A general election was held in the U.S. state of Michigan on November 7, 2006. The state primary was held on August 8.

==Federal elections==
===U.S. Senate election===

Incumbent Democratic U.S. Senator Debbie Stabenow was re-elected, defeating Republican nominee Mike Bouchard.

===U.S. House of Representatives election===

There were 9 Republicans elected to the U.S. House of Representatives from Michigan, and 6 Democrats elected. This maintained the previous partisan makeup of Michigan's House delegation.

==State elections==
===Gubernatorial election===

Incumbent Democratic governor Jennifer Granholm was re-elected, defeating Republican nominee Dick DeVos.

===State secretary of state election===

Incumbent Republican secretary of state Terri Lynn Land was re-elected, defeating Democratic nominee Carmella Sabaugh.

===State attorney general election===

Incumbent Republican attorney general Mike Cox was re-elected, defeating Democratic nominee Amos Williams.

===State Senate election===

Republicans in the Michigan Senate lost one seat, but still held a 21–17 majority in the chamber over the Democrats.

===State House election===

Democrats gained a majority in the state House, which held a Republican majority before the election. Democrats won a 58–52 majority over the Republicans.

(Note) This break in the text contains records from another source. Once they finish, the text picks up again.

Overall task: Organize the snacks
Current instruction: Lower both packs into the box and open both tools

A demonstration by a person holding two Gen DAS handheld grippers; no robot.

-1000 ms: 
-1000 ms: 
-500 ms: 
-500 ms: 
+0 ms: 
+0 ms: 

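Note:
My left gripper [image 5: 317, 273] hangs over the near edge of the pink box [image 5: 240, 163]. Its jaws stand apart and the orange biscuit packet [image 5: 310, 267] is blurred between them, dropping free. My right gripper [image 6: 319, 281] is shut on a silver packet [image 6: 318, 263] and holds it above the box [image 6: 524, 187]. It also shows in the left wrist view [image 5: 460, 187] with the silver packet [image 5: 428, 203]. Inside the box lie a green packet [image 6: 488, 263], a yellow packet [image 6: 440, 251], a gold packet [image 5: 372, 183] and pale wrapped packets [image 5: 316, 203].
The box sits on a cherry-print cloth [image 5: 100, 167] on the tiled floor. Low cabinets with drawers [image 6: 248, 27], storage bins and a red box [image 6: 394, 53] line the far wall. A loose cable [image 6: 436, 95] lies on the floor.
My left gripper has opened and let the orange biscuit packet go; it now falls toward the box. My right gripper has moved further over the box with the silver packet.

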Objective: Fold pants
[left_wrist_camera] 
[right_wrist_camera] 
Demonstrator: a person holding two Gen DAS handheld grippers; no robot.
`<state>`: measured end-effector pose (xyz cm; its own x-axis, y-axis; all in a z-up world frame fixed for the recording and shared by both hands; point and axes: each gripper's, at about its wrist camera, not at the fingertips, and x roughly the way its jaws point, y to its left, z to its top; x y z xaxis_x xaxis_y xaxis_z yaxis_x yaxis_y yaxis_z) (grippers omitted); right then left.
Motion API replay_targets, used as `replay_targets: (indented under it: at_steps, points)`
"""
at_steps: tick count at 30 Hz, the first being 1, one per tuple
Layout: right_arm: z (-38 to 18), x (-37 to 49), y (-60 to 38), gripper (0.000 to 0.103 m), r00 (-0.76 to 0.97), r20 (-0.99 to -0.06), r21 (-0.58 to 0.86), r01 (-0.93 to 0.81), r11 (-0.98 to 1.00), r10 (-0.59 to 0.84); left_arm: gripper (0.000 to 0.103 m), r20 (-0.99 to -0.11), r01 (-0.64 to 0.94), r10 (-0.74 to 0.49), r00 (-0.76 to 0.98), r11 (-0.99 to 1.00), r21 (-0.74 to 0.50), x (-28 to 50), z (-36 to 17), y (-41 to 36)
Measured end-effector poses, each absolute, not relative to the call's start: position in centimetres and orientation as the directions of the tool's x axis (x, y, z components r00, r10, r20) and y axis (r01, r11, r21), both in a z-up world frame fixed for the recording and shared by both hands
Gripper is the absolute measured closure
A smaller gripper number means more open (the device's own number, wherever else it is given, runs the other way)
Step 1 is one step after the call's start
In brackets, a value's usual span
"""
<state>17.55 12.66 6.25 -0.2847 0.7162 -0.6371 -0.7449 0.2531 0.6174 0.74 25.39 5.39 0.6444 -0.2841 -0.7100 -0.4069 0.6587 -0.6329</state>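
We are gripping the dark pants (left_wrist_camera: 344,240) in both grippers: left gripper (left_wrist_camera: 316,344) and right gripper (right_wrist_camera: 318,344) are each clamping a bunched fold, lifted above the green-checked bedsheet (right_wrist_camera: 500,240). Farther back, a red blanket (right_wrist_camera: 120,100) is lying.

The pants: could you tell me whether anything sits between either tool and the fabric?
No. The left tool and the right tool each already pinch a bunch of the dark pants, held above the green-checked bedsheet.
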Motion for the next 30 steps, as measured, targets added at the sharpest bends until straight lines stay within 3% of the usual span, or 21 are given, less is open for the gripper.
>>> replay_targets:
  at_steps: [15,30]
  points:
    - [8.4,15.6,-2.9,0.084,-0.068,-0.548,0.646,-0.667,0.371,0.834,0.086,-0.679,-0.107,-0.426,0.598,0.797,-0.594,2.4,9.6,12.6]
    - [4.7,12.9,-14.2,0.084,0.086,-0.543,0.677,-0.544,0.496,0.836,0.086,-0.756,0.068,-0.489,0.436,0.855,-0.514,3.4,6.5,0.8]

===State Supreme Court election===
Incumbent justices Democrat Michael Cavanagh and Republican Maura D. Corrigan were re-elected, maintaining a 5–2 Republican majority on the court.

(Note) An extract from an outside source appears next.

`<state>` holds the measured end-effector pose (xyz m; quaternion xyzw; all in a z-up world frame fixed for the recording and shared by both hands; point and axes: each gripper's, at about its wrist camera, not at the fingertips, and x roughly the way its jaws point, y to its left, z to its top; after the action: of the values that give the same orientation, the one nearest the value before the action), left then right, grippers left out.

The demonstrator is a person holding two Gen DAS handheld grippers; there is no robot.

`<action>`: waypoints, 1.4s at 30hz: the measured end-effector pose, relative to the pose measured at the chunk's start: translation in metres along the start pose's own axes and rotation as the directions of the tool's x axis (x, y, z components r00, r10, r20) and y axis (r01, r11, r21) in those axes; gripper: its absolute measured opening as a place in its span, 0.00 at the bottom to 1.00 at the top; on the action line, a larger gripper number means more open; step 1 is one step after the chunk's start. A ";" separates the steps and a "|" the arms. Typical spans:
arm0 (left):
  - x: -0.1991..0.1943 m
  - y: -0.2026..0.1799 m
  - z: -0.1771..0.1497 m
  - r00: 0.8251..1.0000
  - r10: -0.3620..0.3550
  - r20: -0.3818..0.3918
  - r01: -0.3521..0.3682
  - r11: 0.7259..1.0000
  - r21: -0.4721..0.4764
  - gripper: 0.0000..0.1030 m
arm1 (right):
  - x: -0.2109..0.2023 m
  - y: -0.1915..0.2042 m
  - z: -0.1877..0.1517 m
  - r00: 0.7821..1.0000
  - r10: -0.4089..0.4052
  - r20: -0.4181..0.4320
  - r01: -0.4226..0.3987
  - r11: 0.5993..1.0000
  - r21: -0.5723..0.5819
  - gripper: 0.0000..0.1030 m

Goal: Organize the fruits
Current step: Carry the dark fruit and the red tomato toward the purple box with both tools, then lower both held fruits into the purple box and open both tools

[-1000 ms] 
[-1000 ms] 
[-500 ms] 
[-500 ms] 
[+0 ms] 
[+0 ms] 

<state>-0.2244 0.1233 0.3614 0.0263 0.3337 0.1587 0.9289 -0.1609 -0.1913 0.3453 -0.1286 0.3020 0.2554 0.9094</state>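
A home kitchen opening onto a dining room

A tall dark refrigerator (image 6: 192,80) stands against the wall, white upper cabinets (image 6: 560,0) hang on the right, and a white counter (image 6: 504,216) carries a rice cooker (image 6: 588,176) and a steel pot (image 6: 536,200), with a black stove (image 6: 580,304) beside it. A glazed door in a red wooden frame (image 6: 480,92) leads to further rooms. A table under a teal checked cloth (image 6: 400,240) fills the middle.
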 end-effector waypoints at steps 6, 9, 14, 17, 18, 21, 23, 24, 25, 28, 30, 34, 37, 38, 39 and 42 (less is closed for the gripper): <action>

===State Board of Education election===
Democrats Casandra E. Ulbrich and incumbent Reginald Turner won, defeating nine other candidates, including incumbent Republican Eileen Weiser, raising the Democrats' majority on the board to 6–2 over the Republicans.

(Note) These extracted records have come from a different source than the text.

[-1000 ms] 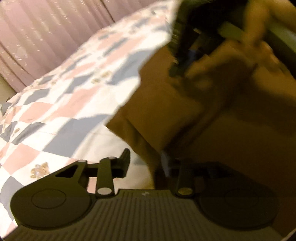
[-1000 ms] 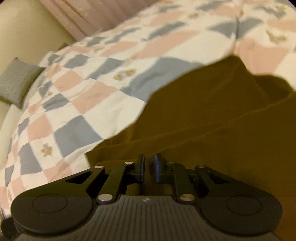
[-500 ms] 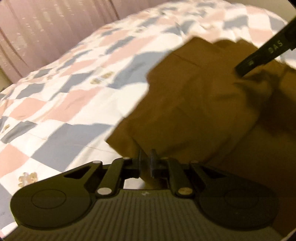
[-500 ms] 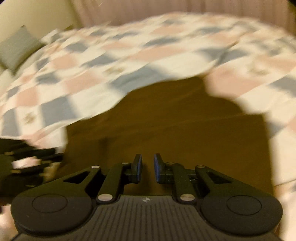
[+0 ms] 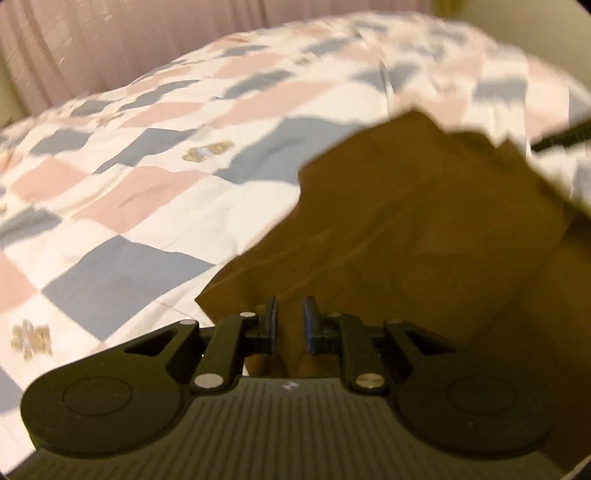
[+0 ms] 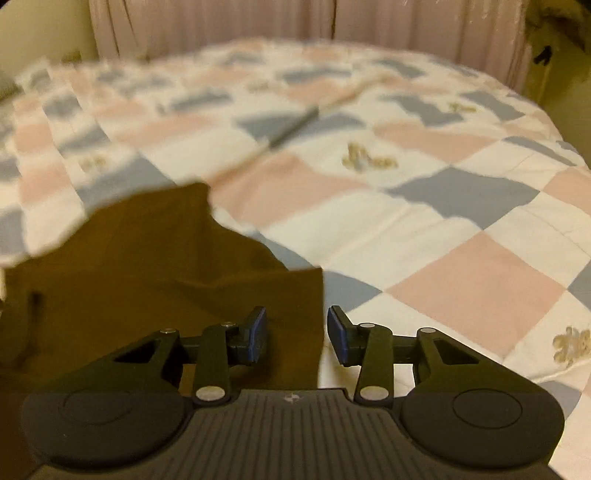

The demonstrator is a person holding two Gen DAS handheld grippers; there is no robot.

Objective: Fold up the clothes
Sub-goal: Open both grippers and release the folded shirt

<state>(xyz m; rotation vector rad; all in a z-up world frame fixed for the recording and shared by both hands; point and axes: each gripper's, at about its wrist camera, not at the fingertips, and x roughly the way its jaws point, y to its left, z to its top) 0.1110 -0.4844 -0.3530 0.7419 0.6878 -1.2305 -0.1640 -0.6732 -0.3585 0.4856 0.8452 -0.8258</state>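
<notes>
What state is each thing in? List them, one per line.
Left gripper: nearly shut, brown cloth between its fingers.
Right gripper: open, straddling the cloth's edge, gripping nothing.
Brown garment: partly folded, layers overlapping, lying on the bed.
Quilt: spread over the bed, slightly creased.
Curtain: drawn.

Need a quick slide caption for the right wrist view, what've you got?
Right hand-held gripper open over the edge of a brown garment on a checked quilt.
</notes>
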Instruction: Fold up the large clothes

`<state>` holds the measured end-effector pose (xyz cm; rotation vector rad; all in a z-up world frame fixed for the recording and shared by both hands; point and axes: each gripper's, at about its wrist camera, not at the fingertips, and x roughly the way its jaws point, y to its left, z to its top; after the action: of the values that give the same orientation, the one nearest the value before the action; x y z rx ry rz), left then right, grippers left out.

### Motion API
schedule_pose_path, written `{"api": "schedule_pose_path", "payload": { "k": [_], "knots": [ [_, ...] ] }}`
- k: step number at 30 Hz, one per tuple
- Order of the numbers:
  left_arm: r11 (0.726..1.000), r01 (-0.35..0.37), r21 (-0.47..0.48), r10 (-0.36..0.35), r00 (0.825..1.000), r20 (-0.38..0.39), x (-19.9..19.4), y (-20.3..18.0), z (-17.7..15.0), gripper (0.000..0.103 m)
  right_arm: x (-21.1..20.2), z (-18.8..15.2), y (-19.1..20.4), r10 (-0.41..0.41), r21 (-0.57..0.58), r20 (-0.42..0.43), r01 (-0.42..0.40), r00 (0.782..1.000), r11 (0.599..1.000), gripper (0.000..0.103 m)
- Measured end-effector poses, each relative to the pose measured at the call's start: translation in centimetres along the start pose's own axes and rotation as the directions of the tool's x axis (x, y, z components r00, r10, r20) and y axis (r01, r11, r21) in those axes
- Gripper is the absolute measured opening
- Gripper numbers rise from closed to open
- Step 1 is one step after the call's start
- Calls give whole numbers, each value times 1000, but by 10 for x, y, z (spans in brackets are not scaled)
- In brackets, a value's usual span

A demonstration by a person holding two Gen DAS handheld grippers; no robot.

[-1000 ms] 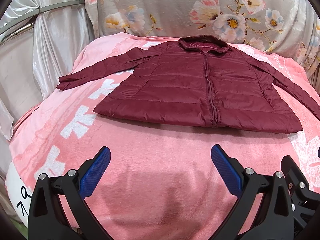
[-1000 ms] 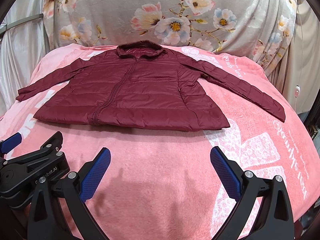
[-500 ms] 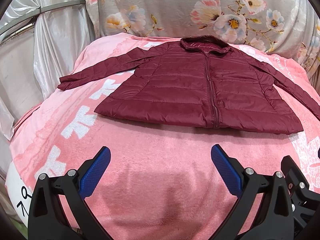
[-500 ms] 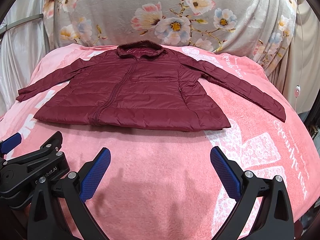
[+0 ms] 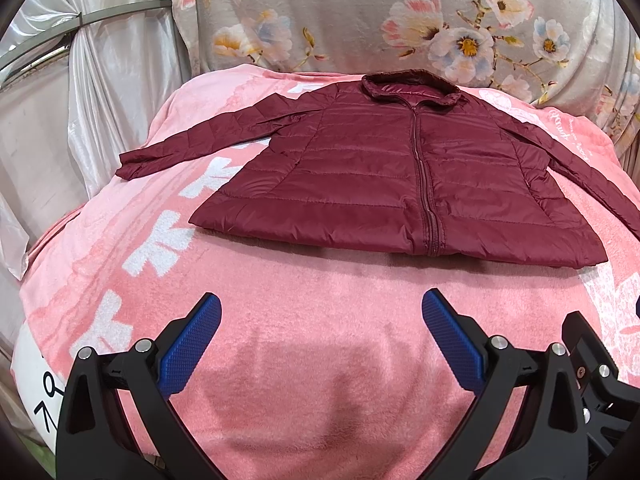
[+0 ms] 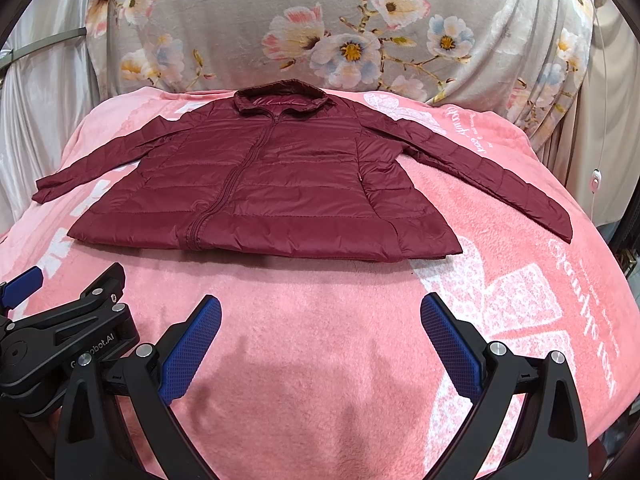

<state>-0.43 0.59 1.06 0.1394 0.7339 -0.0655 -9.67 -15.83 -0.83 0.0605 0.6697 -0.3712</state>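
A dark red quilted jacket (image 5: 380,176) lies flat, zipped, front up, on a pink blanket (image 5: 304,320), collar at the far end and both sleeves spread out to the sides. It also shows in the right wrist view (image 6: 272,184). My left gripper (image 5: 320,308) is open and empty, hovering over bare blanket short of the jacket's hem. My right gripper (image 6: 320,308) is open and empty, also short of the hem. The left gripper's body shows at the lower left of the right wrist view (image 6: 60,336).
A grey floral cloth (image 6: 340,28) hangs behind the blanket. Shiny white curtains (image 5: 80,92) hang at the left. The blanket's edges drop away at left and right. A white cable with a small switch (image 6: 596,180) hangs at the far right.
Both views have shifted very slightly; the jacket and both open grippers are as before.
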Motion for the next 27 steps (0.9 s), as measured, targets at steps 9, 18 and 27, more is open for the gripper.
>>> {"api": "schedule_pose_path", "payload": {
  "k": [9, 18, 27],
  "knots": [
    [1000, 0, -1, 0, 1000, -1, 1, 0, 0, 98, 0, 1, 1, 1, 0, 0, -1, 1000, 1000, 98],
    [1000, 0, 0, 0, 1000, -1, 0, 1, 0, 98, 1, 1, 1, 2, 2, -1, -2, 1000, 1000, 98],
    [1000, 0, 1, 0, 1000, -3, -2, 2, 0, 98, 0, 2, 2, 3, 4, -4, -3, 1000, 1000, 98]
  ]
}}
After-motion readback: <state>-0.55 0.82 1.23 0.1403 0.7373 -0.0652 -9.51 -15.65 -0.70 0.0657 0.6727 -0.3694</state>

===University of Michigan regents election===
Incumbent University of Michigan regents Democrat Kathy White and Republican David A. Brandon both sought re-election. Democrats White and Julia Donovan won, defeating Brandon, increasing the Democratic majority on the board to 6-2.

===Michigan State University trustee election===
Democrats George Perles and Faylen Owens defeated incumbent Michigan State University trustees Republicans Dee Cook and Dave Porteous. They flipped the board to a 5–3 Democratic majority.

===Wayne State University governor election===
Incumbent Democratic Wayne State University board member Eugene Driker sought re-election, while incumbent Republican Elizabeth Hardy did not. Democrats Driker and Debbie Dingell won election, raising the Democratic majority on the board to 7–1.

===State ballot proposals===

There were five state ballot initiatives in Michigan on November 7, 2006. Proposal 1, a state constitutional amendment protecting state conservation funds, preventing them from being appropriated for other purposes, was approved. Proposal 2, a state constitutional amendment banning affirmative action programs was approved. Proposal 3, a referendum that would have allowed the hunting of mourning doves, was defeated. Proposal 4, a state constitutional amendment restricting the use of eminent domain. was approved. Proposal 5, a legislative initiative which would have guaranteed an annual increase in education funding, was defeated.